Вокруг была улица, рука сама держалась за церковную ограду.
— А нет же! — сам себе приказал Данилка.
Ему оставалось одно — ходить и ходить, пока хватит сил, пока не окончится действие поганого зелья. Не думать, не рассуждать, а идти, идти! Пока в башке не прояснеет!
Иного способа прогнать сон он не видел.
Встряхнувшись и расправив плечи, он собрал разошедшиеся края рукава, прижал их так, что рука от плеча до кисти словно приклеилась к боку, и пошел, и пошел…
* * *
С самого утра Стенька Аксентьев уже ждал Деревнина у крыльца Земского приказа. Для этого ему пришлось замешаться в толпу просителей, которые заявились со своими челобитными ни свет ни заря.
— Что скажешь, Степа? — спросил подьячий, когда Стенька, проложив ему дорогу через толпу, вместе с ним вошел в приказную избу. — Бр-р! Зуб на зуб не попадает!
— Ничего, народ попрет — надышит! — пообещал Стенька. — У меня вот какая новость — Родьку-то, оказывается, опоили. Проведал я о том вчера поздно вечером, а с утра успел сбегать к тюрьме, и там подтвердили — совсем плох.
— Опоили, говоришь? — Гаврила Михайлович сел к столу и призадумался. — И не раздели, не разули, а всего лишь опоили? Не странно ли это, Степа?
— Стало быть, Гаврила Михайлыч, кому-то чем-то Родька помешал, и тем людям его лопотье без надобности.

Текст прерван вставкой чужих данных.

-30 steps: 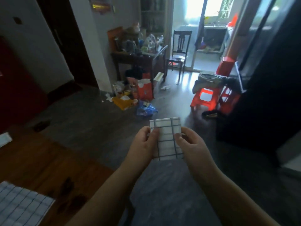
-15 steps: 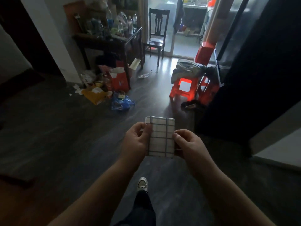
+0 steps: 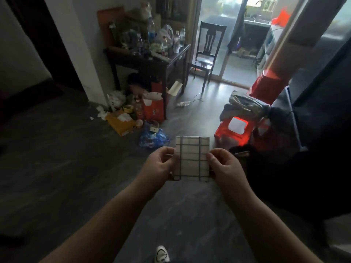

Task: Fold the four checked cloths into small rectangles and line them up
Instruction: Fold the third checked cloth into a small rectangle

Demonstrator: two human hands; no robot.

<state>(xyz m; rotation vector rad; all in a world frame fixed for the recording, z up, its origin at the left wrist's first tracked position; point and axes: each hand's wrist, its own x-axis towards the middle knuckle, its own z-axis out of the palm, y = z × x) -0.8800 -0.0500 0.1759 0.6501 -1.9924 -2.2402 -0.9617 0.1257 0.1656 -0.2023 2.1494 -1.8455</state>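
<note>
A white cloth with dark checks (image 3: 191, 158), folded into a small rectangle, is held upright in the air in front of me over the dark floor. My left hand (image 3: 161, 166) pinches its left edge and my right hand (image 3: 225, 166) pinches its right edge. The other checked cloths and the wooden table are out of view.
Rubbish and bags (image 3: 133, 114) lie on the floor ahead. A dark side table with bottles (image 3: 148, 56) and a wooden chair (image 3: 207, 56) stand behind. A red plastic stool (image 3: 235, 128) with clothes is at the right. My shoe (image 3: 161, 254) shows at the bottom.
The view swung right and up, so the wooden table and the spread checked cloth left the frame. Both hands kept hold of the folded cloth, which now looks slightly narrower.
</note>
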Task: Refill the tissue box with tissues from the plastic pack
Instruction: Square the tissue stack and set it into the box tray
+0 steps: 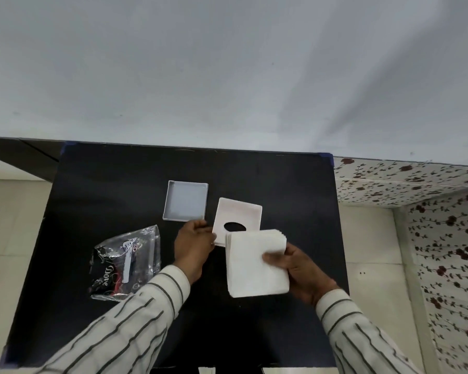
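Above the near half of the black table point(281, 184), a thick stack of white tissues point(257, 263) is held off the surface by the right hand point(300, 271). Thumb on top and remaining fingers beneath pinch the stack's right edge; the wrist angles in from the lower right, and the sleeve is cream with dark stripes. The stack's far edge overlaps and hides the near corner of the white lid point(238, 221), a flat panel with a dark oval opening, which lies tilted just beyond. The left hand point(193, 245) reaches forward from the lower left, fingers curled together, their tips pinching the lid's left edge; whether the lid is lifted or flat on the table cannot be told. Beyond the left hand, just beside the lid, the open tissue box base point(185, 201) sits upright, its pale interior holding nothing visible. Left of the left forearm, well apart from the box, the clear plastic pack point(126, 261) with black printing lies crumpled and flat. A floral-patterned surface point(416, 184) adjoins the table at right.
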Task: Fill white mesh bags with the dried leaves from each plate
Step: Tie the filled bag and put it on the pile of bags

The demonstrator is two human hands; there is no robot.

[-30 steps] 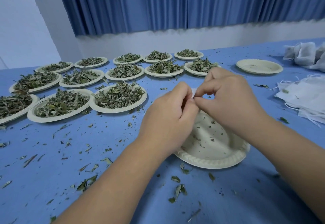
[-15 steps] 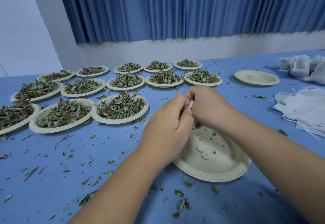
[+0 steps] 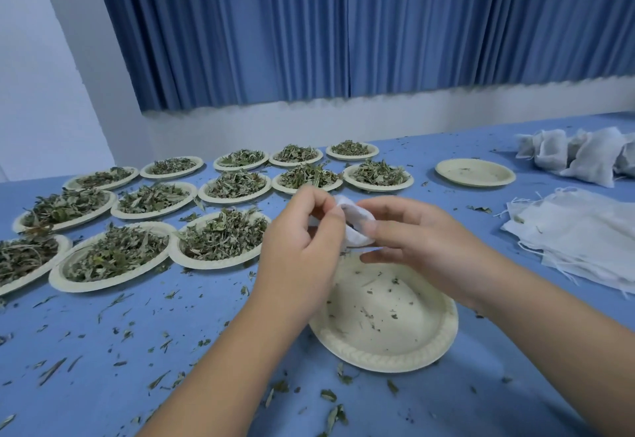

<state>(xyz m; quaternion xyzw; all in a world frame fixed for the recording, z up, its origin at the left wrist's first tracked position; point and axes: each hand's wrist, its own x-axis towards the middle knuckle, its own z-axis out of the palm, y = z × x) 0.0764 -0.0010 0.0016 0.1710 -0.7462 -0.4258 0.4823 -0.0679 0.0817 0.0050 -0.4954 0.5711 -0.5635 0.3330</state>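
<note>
Plates heaped with dried leaves sit left of the emptied plate. Above that plate's far rim the left hand pinches one lip of a white mesh bag and the right hand pinches the other. Half a second ago the hands were bunched together. Now they've parted, so the mouth gapes toward the person, stretched left to right, with dark leaves inside. Filling looks done. Empty bags lie to the right.
</note>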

— Может, по ошибке выпил, чего другому наливали, — заметил подьячий. — Ты вот что, Степа… Ты пока в это дельце не суйся. Слыхал я краем уха, что в ту самую ночь, как этот дурень Родька тещу гонял, или не гонял, черт его разберет… Так вот, в ту ночь у некоторого кружечного двора была в переулке драка. Судя по всему, лесные налетчики между собой схватились, должно полагать, две ватажки большой дороги не поделили. И одни других втихомолку бражкой попотчевали, а бражка оказалась хитрой. И не то шесть, не то семь человек воров сейчас в Разбойном приказе сидят… Тоже, поди, проснуться никак не могут…
— В Разбойном?
— Не к нам же их тащить! Они, видать, не в самой Москве промышляли, вот и в Разбойном. Так ты не суетись. Может статься, Родька там же пил, и его видели, и он там до утра пробыл, пока на Аргамачьи конюшни не заявился. Я сам разведаю.
— Стало быть, мне к деду Акишеву больше не ходить? — спросил огорченный Стенька.
Спозаранку у него вышел неприятный разговор с Натальей. На завтрак ему хотелось горячего, а Наталья выставила свеклу с постным маслом, немало постоявший на холоду овсяный кисель и два ломтя хлеба, присыпанного серой солью. Еще ковшик квасу принесла и занялась своими бабьими делами, даже за стол не села.